Let's apply our PCA implementation to the famous Iris dataset and visualize the results.


In [None]:
# Load the Iris dataset
iris = load_iris()
X_iris = iris.data  # 4 features: sepal length, sepal width, petal length, petal width
y_iris = iris.target
feature_names = iris.feature_names
target_names = iris.target_names

print("Iris Dataset Information:")
print(f"Shape: {X_iris.shape}")
print(f"Features: {feature_names}")
print(f"Classes: {target_names}")
print(f"Class distribution: {np.bincount(y_iris)}")

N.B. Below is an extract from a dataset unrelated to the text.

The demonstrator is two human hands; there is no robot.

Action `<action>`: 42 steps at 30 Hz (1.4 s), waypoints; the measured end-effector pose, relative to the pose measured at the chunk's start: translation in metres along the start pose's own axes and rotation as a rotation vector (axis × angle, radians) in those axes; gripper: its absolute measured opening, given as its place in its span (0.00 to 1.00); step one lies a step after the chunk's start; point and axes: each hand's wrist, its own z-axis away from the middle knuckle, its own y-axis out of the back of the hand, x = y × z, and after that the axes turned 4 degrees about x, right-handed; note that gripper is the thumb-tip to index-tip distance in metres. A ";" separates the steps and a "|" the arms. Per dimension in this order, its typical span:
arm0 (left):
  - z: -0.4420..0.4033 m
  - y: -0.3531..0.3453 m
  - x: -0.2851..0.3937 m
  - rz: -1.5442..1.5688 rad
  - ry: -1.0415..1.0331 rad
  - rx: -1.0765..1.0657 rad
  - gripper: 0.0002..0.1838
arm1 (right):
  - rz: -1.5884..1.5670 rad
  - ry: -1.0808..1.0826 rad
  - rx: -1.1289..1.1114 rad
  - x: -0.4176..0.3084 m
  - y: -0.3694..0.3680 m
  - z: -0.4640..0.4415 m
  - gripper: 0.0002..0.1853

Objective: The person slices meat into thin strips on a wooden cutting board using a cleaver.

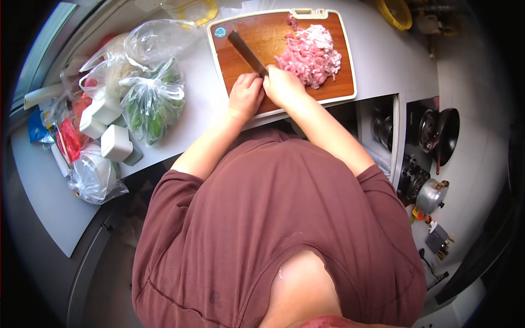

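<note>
A wooden cutting board (228, 61) with a pale rim lies on the counter in front of me. My right hand (283, 86) is closed around the handle end of a knife (247, 52), whose blade points up and to the left over the board. Close beside it, at the board's lower left, my left hand (245, 94) rests with its fingers curled together; anything beneath them is hidden. A heap of chopped pink and white meat (310, 56) covers the right part of the board, and a small darker piece lies at its top.
Left of the board are a clear bag of green vegetables (153, 104), white containers (115, 143) and other plastic bags (97, 176). A yellow basket (395, 13) is at the upper right. Further right are a black pan (448, 136) and a metal pot (430, 197).
</note>
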 end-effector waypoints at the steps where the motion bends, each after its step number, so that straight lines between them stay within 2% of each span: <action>1: 0.001 0.000 0.001 0.008 0.007 -0.004 0.11 | -0.009 0.006 -0.017 0.000 0.001 -0.002 0.13; 4: -0.002 0.006 0.002 0.050 0.026 0.005 0.11 | -0.133 0.065 0.058 0.010 0.011 0.005 0.15; 5: 0.000 0.007 0.000 0.058 0.019 0.012 0.11 | -0.134 -0.024 0.011 0.013 0.015 0.011 0.15; 8: 0.001 0.007 0.001 0.035 0.041 0.029 0.11 | -0.181 -0.009 -0.007 0.019 0.023 0.028 0.14; 15: -0.007 0.014 -0.003 0.002 -0.003 -0.026 0.12 | -0.093 0.018 -0.044 0.017 0.029 0.057 0.11; 19: -0.008 0.012 -0.010 0.011 -0.047 -0.025 0.12 | -0.005 -0.055 -0.092 0.013 0.015 0.055 0.12; 22: -0.004 0.008 -0.009 -0.011 -0.033 -0.026 0.12 | -0.023 -0.008 0.033 0.005 -0.013 0.021 0.13; 25: -0.003 0.007 -0.010 -0.021 -0.046 -0.028 0.12 | -0.054 -0.018 -0.001 -0.002 -0.002 -0.001 0.15; 28: -0.005 0.009 -0.009 0.009 -0.023 -0.029 0.12 | -0.165 0.051 0.184 0.014 0.001 0.005 0.17; 32: -0.006 0.022 -0.005 0.103 -0.002 0.007 0.12 | -0.164 -0.004 -0.002 0.014 0.029 0.034 0.16; 39: -0.005 0.017 -0.012 0.073 -0.047 -0.067 0.10 | -0.077 -0.033 -0.101 0.015 0.017 0.053 0.12; 42: -0.002 0.016 -0.011 0.051 -0.046 -0.050 0.10 | -0.116 0.077 0.057 0.018 -0.015 0.033 0.11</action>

# Standardize the data (important for PCA)
scaler = StandardScaler()
X_iris_scaled = scaler.fit_transform(X_iris)

print(f"\nOriginal data statistics:")
print(f"Mean: {np.mean(X_iris, axis=0)}")
print(f"Std:  {np.std(X_iris, axis=0)}")

print(f"\nScaled data statistics:")
print(f"Mean: {np.mean(X_iris_scaled, axis=0)}")
print(f"Std:  {np.std(X_iris_scaled, axis=0)}")

# Apply our PCA implementation
pca_iris = PCA(n_components=2)
X_iris_pca = pca_iris.fit_transform(X_iris_scaled)

print(f"\nPCA Results:")
print(f"Explained variance ratio: {pca_iris.explained_variance_ratio_}")
print(f"Cumulative explained variance: {pca_iris.get_cumulative_variance_ratio()}")
print(f"Total variance explained by 2 components: {np.sum(pca_iris.explained_variance_ratio_):.3f}")

# Visualize the results
fig, axes = plt.subplots(1, 2, figsize=(15, 6))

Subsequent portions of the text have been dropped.